University of Illinois at Urbana-Champaign
Departments of Molecular and Integrative Physiology
Cell and Developmental Biology
Identifying targets for the development of drugs that suppress the growth of aggressive breast cancers and improve breast cancer outcomes.
Estrogen receptor (ER)-positive and triple-negative breast cancer (TNBC) subtypes can develop resistance to treatments and progress and metastasize. The protein FOXM1, which is expressed at high levels in many breast tumors, plays a role in breast cancer progression, resistance to endocrine and other cancer therapies, and metastasis. Dr. Katzenellenbogen aims to develop FOXM1 inhibitors to impede tumor growth and metastasis and expand treatment strategies for aggressive breast cancers.
Dr. Katzenellenbogen has developed and optimized FOXM1 inhibitors that are very effective in suppressing the growth and metastasis of ER-positive and TNBC with high levels of FOXM1 activity. The inhibitors synergize with CDK4/6 inhibitors, which are commonly used to treat advanced ER-positive breast cancer. The inhibitors also block the tumor-promoting activity of FOXM1 in other aggressive cancers, such as ovarian, melanoma, and multiple myeloma in laboratory experiments.

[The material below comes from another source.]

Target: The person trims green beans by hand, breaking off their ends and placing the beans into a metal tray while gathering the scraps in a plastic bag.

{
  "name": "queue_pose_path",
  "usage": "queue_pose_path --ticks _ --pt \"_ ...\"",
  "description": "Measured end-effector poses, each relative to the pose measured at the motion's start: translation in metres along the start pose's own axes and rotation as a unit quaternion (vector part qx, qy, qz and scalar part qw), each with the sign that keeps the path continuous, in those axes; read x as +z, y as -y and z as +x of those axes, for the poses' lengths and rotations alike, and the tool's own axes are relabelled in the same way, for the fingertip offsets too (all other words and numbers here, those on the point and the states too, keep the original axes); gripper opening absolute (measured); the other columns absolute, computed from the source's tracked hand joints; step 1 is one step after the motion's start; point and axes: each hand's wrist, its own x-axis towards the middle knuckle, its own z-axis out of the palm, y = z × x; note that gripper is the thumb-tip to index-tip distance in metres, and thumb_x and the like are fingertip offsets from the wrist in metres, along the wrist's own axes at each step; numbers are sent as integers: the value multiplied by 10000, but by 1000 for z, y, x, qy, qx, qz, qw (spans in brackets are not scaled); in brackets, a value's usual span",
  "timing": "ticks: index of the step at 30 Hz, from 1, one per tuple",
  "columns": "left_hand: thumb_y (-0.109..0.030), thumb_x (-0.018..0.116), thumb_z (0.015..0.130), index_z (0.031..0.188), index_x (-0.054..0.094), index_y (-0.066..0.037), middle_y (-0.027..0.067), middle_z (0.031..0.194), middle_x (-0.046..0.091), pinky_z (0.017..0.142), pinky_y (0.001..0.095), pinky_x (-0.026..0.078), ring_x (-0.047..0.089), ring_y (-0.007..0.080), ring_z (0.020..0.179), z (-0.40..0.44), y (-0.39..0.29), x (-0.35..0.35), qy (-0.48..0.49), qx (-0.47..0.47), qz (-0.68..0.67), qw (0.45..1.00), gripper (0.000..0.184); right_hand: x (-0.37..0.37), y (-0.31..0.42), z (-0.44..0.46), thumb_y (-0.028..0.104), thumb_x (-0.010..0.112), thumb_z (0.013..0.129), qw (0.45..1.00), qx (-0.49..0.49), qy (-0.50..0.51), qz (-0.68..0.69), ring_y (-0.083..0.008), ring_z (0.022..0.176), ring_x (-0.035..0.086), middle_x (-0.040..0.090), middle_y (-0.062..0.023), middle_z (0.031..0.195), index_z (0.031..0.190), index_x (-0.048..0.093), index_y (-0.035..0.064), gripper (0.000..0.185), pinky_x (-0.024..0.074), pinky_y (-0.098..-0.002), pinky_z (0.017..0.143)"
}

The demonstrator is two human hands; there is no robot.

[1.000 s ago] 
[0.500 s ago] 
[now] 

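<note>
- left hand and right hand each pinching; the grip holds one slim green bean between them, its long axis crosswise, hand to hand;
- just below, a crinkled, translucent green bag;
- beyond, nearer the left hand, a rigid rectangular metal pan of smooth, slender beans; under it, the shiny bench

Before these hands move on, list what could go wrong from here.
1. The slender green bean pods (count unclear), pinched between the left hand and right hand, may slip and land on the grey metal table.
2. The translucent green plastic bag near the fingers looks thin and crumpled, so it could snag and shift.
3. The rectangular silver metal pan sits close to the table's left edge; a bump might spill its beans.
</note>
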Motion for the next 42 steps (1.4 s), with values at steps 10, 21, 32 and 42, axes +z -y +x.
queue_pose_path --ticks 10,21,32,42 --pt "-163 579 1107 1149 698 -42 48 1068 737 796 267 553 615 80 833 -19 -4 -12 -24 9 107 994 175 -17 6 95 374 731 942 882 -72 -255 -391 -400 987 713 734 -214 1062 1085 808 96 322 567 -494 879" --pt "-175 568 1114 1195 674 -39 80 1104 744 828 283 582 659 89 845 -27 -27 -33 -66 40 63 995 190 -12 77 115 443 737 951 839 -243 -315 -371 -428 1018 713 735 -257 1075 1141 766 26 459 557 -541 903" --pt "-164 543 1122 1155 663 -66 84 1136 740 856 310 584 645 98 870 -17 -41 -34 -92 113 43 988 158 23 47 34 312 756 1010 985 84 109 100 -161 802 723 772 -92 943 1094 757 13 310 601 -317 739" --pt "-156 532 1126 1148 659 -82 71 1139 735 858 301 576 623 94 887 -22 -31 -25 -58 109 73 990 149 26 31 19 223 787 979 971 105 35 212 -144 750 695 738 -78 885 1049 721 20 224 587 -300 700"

Dr. Katzenellenbogen is now testing combination drug treatments of FOXM1 inhibitors with current and prospective new cancer treatments that can act synergistically to inhibit tumor growth, block cancer recurrence, and reverse drug resistance. The ability of FOXM1 inhibitors to block the progression of both ER-positive breast cancer and TNBC has significant potential, both alone and in combination with other cancer drugs, to reduce the amount of each drug needed in treatment, and to provide long-lasting prevention of cancer recurrence and metastasis.
Benita Katzenellenbogen is Swanlund Professor of Physiology, Cell and Developmental Biology, and director of a breast cancer research group at the University of Illinois at Urbana-Champaign. She is an internationally known endocrinologist and cancer researcher and has been a key scientist in understanding the biology of estrogen receptors and in elucidating mechanisms by which antiestrogens and SERMs, such as Tamoxifen and Raloxifene, are effective in controlling breast cancer. The work of her research group has most recently involved the development of selective hormonal agents for breast cancer treatment and prevention.

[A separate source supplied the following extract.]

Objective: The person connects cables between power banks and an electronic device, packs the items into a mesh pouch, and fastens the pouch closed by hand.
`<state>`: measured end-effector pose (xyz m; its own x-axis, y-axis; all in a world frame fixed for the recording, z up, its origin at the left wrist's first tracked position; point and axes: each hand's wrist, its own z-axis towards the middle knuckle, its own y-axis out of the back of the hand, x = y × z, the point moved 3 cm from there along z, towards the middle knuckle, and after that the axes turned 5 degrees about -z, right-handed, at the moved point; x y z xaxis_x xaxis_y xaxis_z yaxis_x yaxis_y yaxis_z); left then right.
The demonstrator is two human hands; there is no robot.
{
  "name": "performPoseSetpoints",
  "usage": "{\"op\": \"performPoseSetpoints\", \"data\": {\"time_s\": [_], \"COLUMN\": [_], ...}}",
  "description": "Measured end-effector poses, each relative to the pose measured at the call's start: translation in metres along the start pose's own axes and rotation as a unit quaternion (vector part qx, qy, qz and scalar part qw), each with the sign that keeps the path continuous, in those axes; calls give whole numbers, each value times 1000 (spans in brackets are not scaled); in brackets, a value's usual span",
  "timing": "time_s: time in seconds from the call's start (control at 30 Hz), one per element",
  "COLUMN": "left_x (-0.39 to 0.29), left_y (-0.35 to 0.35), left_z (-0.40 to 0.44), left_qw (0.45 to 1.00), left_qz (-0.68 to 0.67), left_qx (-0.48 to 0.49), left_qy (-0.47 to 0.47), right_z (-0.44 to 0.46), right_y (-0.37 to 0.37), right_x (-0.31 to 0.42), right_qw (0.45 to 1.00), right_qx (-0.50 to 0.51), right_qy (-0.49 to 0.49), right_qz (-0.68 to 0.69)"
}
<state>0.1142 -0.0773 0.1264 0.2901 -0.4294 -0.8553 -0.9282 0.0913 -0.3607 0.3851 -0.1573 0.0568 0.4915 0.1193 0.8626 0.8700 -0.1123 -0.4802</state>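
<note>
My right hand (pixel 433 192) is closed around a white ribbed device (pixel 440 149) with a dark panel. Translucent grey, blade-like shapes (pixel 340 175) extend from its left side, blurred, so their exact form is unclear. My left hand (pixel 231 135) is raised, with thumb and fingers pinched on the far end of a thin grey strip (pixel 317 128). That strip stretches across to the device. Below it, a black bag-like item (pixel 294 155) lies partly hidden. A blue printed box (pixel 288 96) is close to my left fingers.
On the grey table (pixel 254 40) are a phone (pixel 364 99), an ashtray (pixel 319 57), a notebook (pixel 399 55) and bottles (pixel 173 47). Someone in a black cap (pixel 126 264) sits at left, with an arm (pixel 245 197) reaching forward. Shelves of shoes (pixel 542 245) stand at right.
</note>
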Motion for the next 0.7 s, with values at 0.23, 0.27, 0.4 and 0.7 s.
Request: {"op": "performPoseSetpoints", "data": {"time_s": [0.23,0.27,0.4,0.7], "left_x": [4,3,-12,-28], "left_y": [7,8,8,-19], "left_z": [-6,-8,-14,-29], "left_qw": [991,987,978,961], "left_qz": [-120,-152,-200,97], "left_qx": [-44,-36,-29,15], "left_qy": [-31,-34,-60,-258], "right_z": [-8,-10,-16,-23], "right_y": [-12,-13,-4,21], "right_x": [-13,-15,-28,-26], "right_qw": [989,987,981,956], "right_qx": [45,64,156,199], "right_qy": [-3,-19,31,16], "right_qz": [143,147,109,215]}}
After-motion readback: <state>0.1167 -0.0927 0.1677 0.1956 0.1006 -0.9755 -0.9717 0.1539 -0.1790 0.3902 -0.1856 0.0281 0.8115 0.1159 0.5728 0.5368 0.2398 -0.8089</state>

Since joining the University of Illinois, she has published over 350 research articles, contributed 30 chapters in books, and co-edited a text on hormone-dependent cancers. She is the recipient of numerous awards and honors from governmental and private institutions including the MERIT Award (1991-1999) from the National Cancer Institute, Jill Rose Award from The Breast Cancer Research Foundation, Ernst Oppenheimer Award, Roy O. Greep Lecture Award, and Koch Lifetime Achievement Award of The Endocrine Society, Distinguished Scientist Award from the Susan G. Komen Breast Cancer Foundation, and National Scholar Award from the American Association of University Women.
She is a Fellow of the American Academy of Arts and Sciences and previously served as President of The Endocrine Society. She has been active on government scientific review panels of the National Institutes of Health and the American Cancer Society, and has served on the editorial boards of several scientific journals. The research unit she directs has trained approximately 100 graduate students and postdoctoral and visiting scientists.